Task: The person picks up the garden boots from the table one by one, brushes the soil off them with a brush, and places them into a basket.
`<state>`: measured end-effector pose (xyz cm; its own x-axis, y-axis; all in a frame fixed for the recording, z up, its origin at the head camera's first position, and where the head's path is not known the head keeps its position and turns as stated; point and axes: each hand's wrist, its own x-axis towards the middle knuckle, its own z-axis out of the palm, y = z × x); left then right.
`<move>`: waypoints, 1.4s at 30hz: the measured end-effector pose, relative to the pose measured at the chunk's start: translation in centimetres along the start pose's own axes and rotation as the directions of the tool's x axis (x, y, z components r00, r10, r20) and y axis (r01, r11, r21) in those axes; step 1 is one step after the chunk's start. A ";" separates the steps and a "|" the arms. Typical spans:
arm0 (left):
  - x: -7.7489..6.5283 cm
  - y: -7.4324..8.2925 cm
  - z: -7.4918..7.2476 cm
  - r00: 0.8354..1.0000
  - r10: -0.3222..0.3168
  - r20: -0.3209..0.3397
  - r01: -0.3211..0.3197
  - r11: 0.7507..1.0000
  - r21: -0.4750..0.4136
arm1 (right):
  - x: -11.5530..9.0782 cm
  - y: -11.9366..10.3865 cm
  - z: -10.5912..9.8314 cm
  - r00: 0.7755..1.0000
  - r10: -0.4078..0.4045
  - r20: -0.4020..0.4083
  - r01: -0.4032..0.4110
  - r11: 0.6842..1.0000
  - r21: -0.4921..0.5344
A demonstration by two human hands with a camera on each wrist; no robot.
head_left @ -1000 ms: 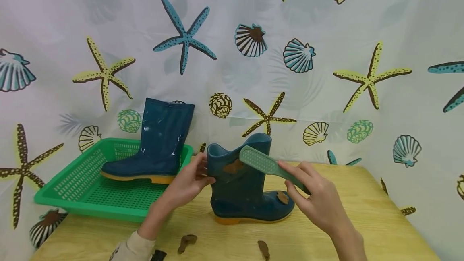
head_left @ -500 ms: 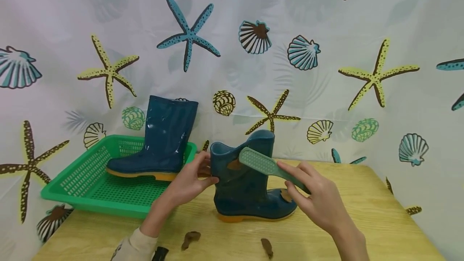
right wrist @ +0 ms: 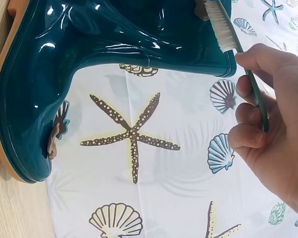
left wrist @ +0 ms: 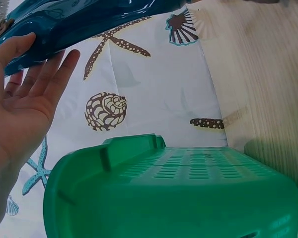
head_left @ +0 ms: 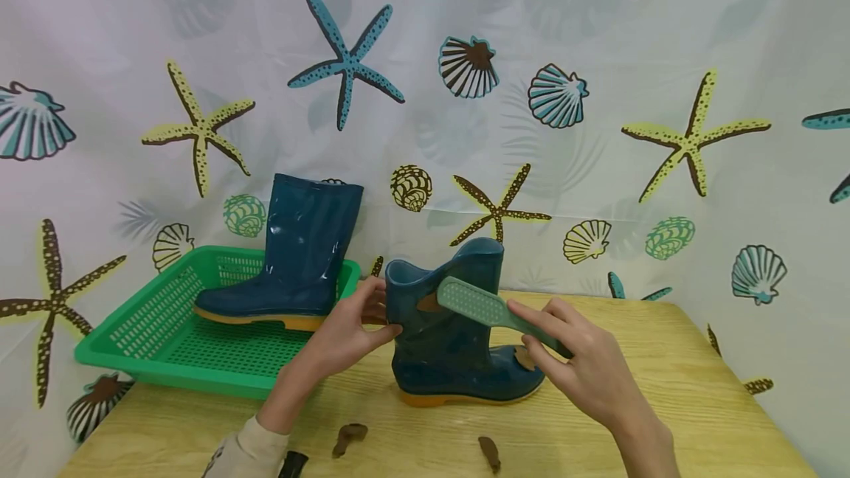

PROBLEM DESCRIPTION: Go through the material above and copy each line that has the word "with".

REPLY TO THE TASK:
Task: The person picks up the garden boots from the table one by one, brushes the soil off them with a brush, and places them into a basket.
A demonstration by two human hands with a camera on each wrist; no robot.

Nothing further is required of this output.